Delivered meals keep seniors in their homes

The more states spend on home-delivered meals under the Older Americans Act, the more likely they are to help people who don’t need nursing home care to stay in their homes, according to a newly published Brown University statistical analysis of a decade of spending and nursing home resident data.

“Despite efforts to rebalance long-term care, there are still many nursing home residents who have the functional capacity to live in a less restrictive environment,” wrote gerontology researchers Kali Thomas and Vincent Mor in the journal Health Services Research. “States that have invested in their community-based service networks, particularly home-delivered meals, have proportionally fewer of these people than do those states that have not.”

Nationwide in 2009, 12.6 percent of nursing home residents were considered “low-care,” meaning they did not need much of the suite of services that a nursing home provides. That proportion had declined from 17.9 percent in 2000 because of a variety of efforts, including OAA programs as well as Medicaid-sponsored home- and community-based services (HCBS).

But the percentages every year vary widely between the states. A major reason for that state-to-state variation turns out to be the difference that home-delivered meals can make. The researchers wrote that their analysis boils down to this ratio: For every $25 per year per older adult above the national average that states spend on home-delivered meals, they could reduce their percentage of low-care nursing home residents compared to the national average by 1 percentage point.

How meals help seniors keep their homes

Thomas and Mor’s calculations didn’t merely associate each state’s meals spending with its percentage of low-care residents in nursing homes. They also statistically controlled for the overall decline over time and a wide variety of factors that might also have affected the rates. Those factors included state spending on Medicaid HCBS, as well as a variety of long-term care market pressures, such as excess capacity or nursing home reimbursement rates, that could create incentives for nursing homes in different states to pursue or forgo relatively profitable low-care residents.

The data included state spending on OAA programs and performance information from each state between 2000 and 2009 as well as variety of public health and nursing home data sources compiled by Brown University’s Shaping Long-Term Care in America Project. In all, 16,030 nursing homes were included in the research.

After all the analysis, home-based meals, which served more than 868,000 people in fiscal 2010, emerged as the only statistically significant factor among OAA programs that affected state-to-state differences in low-care nursing home population. Home-delivered meals account for the bulk of OAA spending.

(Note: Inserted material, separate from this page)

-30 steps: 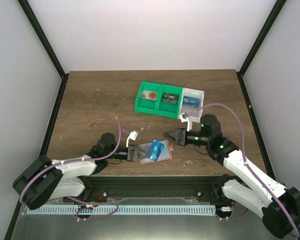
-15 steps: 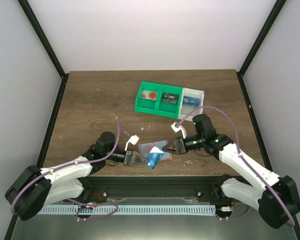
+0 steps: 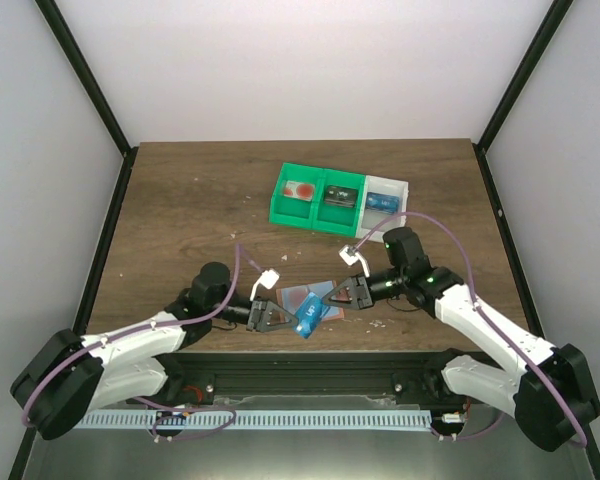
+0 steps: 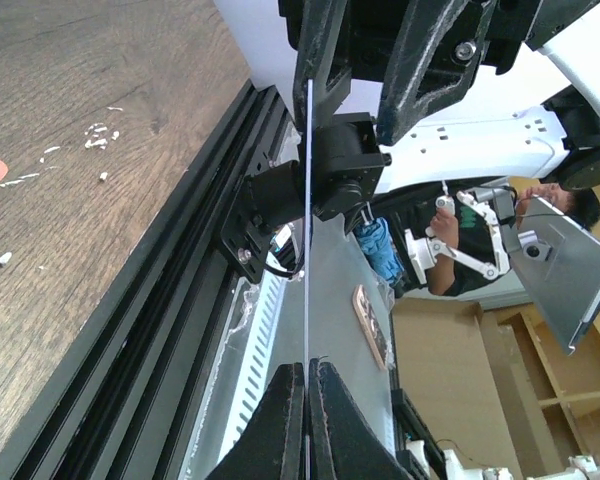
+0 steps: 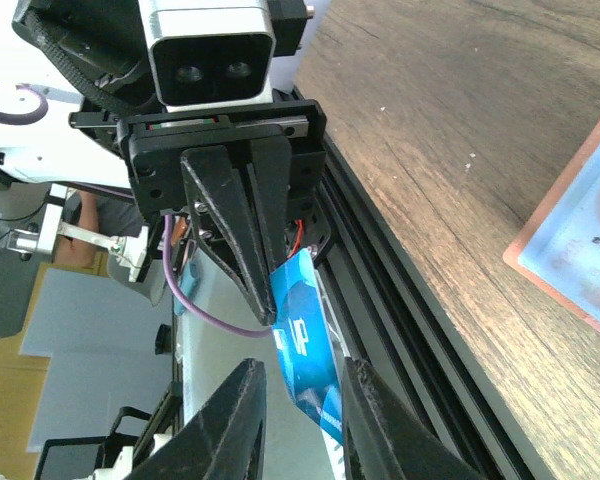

Other factors keeping low-care residents out of nursing homes in some states included a high proportion of residents receiving skilled nursing care, which provides nursing homes with higher revenues. Factors that drove more low-care residents of some states into homes included high nursing home capacity and a high percentage of residents with not-so-lucrative Medicaid funding.

Meals mean a lot

Lead author Thomas said that as a Rhode Island Meals on Wheels volunteer and the granddaughter of a Meals on Wheels beneficiary, she was not surprised to see that the program has such a significant impact.

Until her grandmother died in October, she was able to live at home despite suffering from macular degeneration that made it impossible for her to cook.

“My 98-year-old granny was able to remain at home, independent in her house until she died, and we have always, even before I did this research, attributed that to Meals on Wheels,” Thomas said. “She lived four hours away from any family and refused to leave her house. We had comfort in knowing that every day someone was in her house to see how things are.”

Drivers, after all, not only bring food every day but also observe the condition of their clients. If the elderly beneficiary doesn’t answer a delivery, drivers report that. The volunteers therefore provide food and a “safety check” for many older adults.

For retired journalist and state worker Bill McNamara, 90, of Warwick, R.I., Meals on Wheels helps because he and his wife Catherine, also 90, have developed arthritis in recent years that makes food preparation too difficult. Since 2009 they have lived in an in-law unit of their son’s house, but because his son and daughter-in-law both work, McNamara said, asking them to prepare all their meals would be a significant burden.

Instead, Meals on Wheels of Rhode Island provides that service, McNamara said. The food is great and the drivers work hard to ensure consistent and timely delivery, he said. They even faithfully worked around the recent obstacle of the road being closed for a time.

“We feel it’s even better than we would have anticipated,” McNamara said. “We look forward to hearing the bell ring.”

For many seniors, especially those who don’t live with such a supportive family like the McNamaras, research shows that meal delivery is what allows them to remain where the ring of the doorbell is for their own door.

The National Institute on Aging (grant PO1AG027296) and the Agency for Healthcare Research and Quality (grant 5T32HS000011) supported the research.